**About this exercise**
From the first line to the last, print the listing exactly.

**Data extract**

=======

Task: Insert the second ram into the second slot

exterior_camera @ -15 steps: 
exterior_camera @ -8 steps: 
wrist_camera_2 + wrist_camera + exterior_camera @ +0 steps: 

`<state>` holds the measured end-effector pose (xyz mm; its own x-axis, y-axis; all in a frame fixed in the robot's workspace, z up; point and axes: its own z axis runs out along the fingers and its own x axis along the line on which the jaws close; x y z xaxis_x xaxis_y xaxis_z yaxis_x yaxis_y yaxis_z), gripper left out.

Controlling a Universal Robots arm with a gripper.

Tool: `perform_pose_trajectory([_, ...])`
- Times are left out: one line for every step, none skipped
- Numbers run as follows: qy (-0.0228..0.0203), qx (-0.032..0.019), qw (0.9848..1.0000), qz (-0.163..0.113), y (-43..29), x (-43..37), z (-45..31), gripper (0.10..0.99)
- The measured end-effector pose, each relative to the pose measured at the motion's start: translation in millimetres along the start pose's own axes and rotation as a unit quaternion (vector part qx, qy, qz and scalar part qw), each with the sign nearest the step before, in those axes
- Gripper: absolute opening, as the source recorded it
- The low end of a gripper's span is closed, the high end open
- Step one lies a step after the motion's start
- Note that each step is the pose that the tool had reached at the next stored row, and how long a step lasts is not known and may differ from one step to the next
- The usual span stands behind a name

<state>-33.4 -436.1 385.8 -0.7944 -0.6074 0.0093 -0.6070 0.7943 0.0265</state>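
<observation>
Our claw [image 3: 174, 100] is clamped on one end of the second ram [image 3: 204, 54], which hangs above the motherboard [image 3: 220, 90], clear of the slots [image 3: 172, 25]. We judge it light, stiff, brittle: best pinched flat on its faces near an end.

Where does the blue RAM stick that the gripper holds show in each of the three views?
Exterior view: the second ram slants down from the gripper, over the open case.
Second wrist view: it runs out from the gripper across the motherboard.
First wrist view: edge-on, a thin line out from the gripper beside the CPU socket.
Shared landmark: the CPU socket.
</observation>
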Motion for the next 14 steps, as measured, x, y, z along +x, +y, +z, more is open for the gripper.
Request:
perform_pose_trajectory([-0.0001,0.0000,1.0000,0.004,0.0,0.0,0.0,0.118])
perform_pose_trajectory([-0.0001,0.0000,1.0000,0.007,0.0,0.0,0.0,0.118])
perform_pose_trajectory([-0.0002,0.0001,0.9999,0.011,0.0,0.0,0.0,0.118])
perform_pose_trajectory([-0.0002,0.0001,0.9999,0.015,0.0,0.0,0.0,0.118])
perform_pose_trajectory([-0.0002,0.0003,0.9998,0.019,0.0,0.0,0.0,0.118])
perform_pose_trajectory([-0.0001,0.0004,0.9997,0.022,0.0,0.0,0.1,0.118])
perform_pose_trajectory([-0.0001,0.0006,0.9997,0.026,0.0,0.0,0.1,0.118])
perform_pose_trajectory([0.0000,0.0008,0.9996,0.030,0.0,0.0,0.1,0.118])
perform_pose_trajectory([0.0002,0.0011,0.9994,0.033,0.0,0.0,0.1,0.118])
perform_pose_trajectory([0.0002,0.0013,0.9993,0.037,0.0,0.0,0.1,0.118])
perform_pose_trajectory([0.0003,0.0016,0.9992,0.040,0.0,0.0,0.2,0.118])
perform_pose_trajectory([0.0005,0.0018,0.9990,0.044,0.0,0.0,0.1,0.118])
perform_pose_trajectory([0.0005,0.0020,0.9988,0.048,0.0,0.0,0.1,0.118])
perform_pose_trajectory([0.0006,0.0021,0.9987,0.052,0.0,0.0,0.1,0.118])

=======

**Your response**
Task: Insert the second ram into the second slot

exterior_camera @ -15 steps: 
exterior_camera @ -8 steps: 
wrist_camera_2 + wrist_camera + exterior_camera @ +0 steps: 

`<state>` holds the measured end-effector pose (xyz mm; its own x-axis, y-axis; all in a frame fixed in the robot's workspace, z up; point and axes: its own z axis runs out along the fingers and its own x axis along the line on which the jaws close; x y z xaxis_x xaxis_y xaxis_z yaxis_x yaxis_y yaxis_z), gripper left out.

Controlling a Universal Robots arm with a gripper.

Tool: `perform_pose_trajectory([_, ...])`
- Times are left out: one line for every step, none skipped
- Numbers run as follows: qy (-0.0228..0.0203), qx (-0.032..0.019), qw (0.9848..1.0000), qz (-0.163..0.113), y (-43..29), x (-43..37), z (-45..31), gripper (0.10..0.99)
- The measured end-effector pose, each relative to the pose measured at the motion's start: translation in millimetres along the start pose's own axes and rotation as a unit quaternion (vector part qx, qy, qz and scalar part qw), each with the sign nearest the step before, in those axes
- Gripper: absolute opening, as the source recorded it
- The low end of a gripper's span is closed, the high end open
- Step one lies a step after the motion's start
- Note that each step is the pose that the tool had reached at the next stored row, and how long a step lasts is not known and may differ from one step to the next
- The usual span stands behind a name

<state>-33.4 -436.1 385.8 -0.7944 -0.6074 0.0093 -0.6070 0.7943 0.0265</state>
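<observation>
Our claw [image 3: 174, 100] is clamped on one end of the second ram [image 3: 204, 54], which hangs above the motherboard [image 3: 220, 90], clear of the slots [image 3: 172, 25]. We judge it light, stiff, brittle: best pinched flat on its faces near an end.

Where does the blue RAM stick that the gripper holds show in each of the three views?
Exterior view: the second ram slants down from the gripper, over the open case.
Second wrist view: it runs out from the gripper across the motherboard.
First wrist view: edge-on, a thin line out from the gripper beside the CPU socket.
Shared landmark: the CPU socket.
</observation>
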Motion for the next 14 steps, as measured, x, y, z along +x, +y, +z, more is open for the gripper.
Request:
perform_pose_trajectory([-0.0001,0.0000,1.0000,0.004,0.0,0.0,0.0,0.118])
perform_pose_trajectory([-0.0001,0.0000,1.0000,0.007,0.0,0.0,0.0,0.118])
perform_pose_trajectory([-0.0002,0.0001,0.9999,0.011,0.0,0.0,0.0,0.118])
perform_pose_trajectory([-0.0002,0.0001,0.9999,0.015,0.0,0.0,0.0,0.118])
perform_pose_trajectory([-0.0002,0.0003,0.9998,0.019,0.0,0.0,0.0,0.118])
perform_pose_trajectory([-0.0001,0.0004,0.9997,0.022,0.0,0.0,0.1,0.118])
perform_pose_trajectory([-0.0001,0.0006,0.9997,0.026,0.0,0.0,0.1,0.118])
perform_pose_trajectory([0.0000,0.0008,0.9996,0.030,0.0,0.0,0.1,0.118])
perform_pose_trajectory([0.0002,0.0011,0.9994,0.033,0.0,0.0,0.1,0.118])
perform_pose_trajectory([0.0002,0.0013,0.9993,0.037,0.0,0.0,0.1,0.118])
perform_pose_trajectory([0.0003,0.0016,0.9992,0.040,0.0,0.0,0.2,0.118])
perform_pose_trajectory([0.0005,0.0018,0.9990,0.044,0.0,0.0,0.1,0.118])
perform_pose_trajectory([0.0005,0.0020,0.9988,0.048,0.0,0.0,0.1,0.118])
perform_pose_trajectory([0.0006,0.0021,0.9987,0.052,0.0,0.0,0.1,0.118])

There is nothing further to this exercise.